Perfect Snow
Written & IIlustrated by Barbara Reid
• The Amelia Francis Howard Gibbon Award for Illustration 2010
• The Toronto Public Library First and Best list 2009
• Quill and Quire 15 Books that Mattered 2009
Canadian Children's Book News
"Barbara Reid knows children well...She also explores another medium in this publication-with ink and watercolour panels effectively interspersed throughout the story, each set of panels escalating to a scene created in plasticine. As with all Reid's books, photographer Ian Crysler skillfully captures the explosion of motion and colour in the artwork depicting the unbridaled joy of children as they burst onto the schoolyard to begin their communion with the snow."
The Toronto Star
"Perfect book, perfect gift, perfect holiday. Barbara Reid's Perfect Snow just about sums it up and begins our list of best books for kids this winter. Reid alternates her inspired plasticine art with black and white cartoon strips, capturing throughout the quirky characters and memorable physicality of kid-life."
The Edmonton Journal
"Reluctant little-boy readers will warm to the action-packed story, and the illustrations are absolutely fantastic."

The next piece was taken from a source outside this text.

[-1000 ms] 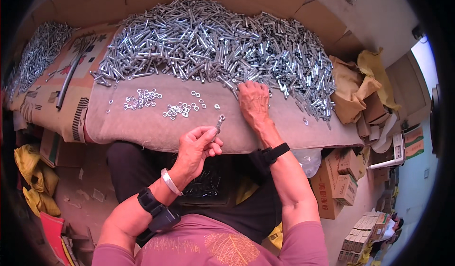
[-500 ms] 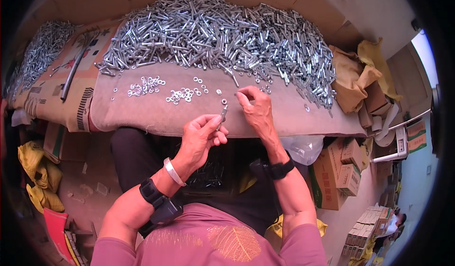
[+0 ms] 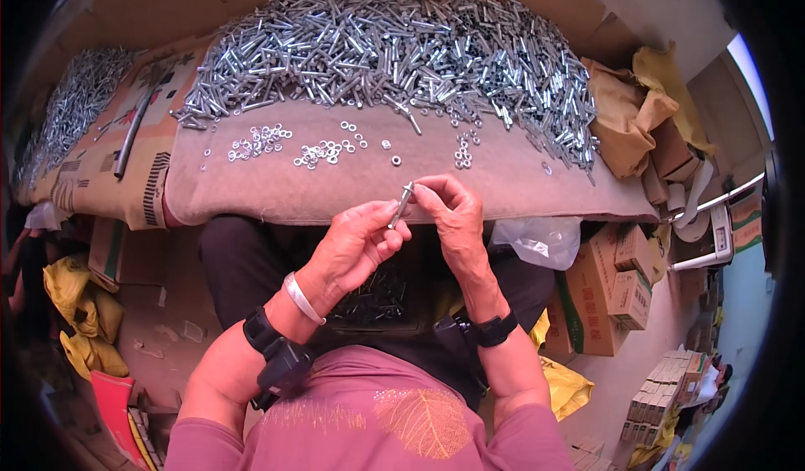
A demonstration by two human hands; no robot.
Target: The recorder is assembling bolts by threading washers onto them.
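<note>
A slim metal bolt [image 3: 400, 208] stands tilted between the thumb and fingers of my left hand [image 3: 356, 240], just off the padded bench's front edge. Against its upper end, the fingertips of my right hand [image 3: 454, 213] are pinched together on a small washer that sits across the tip. Part of the washer is hidden by the fingers. Loose washers [image 3: 321, 153] lie in small clusters on the bench cover [image 3: 293, 194] beyond my hands, with a single nut-like ring [image 3: 396, 161] nearest to them. A smaller washer group [image 3: 463, 154] lies beyond my right hand.
A big heap of metal bolts [image 3: 377, 52] fills the back of the bench, and another heap [image 3: 80, 102] is at far left. A metal rod [image 3: 134, 131] lies between them. Brown sacking [image 3: 625, 127], a clear plastic bag [image 3: 541, 240] and cardboard boxes [image 3: 591, 303] are on the right.
My right hand has come down and left from over the bench to the bolt's upper end, uncovering the washers behind it. My left hand keeps its hold on the bolt.
</note>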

Canadian Materials ****/4 (four out of four stars) Highly Recommended
"In Perfect Snow, Reid has shown an uncanny ability to depict emotion and humour in the facial expressions of the characters in her story. Her narrative is, as usual, simple and perfectly appropriate to the age of her audience, without a soupcon of condensation......Reid introduces a new art style using ink and watercolour to create panels of drawings which appear on many of the pages. These drawings insinuate a cheeky humour while enhancing the story by adding bits of the action which do not appear in the text. as well, they often illuminate both character interaction and theme in the story."
Quill and Quire *starred review*
"Although the story is simple, and reminiscent of Ezra Jack Keats classic "A Snowy Day", Reid builds a surprising amount of interest through the skillful interaction of images and text. This book includes a wonderful double page spread of a schoolyard full of brightly dressed children running in the snow, making angels, falling, rolling huge snowballs, and so forth. It makes readers want to hurry out into the snow, or-better yet-get some plasticine and start shaping it themselves."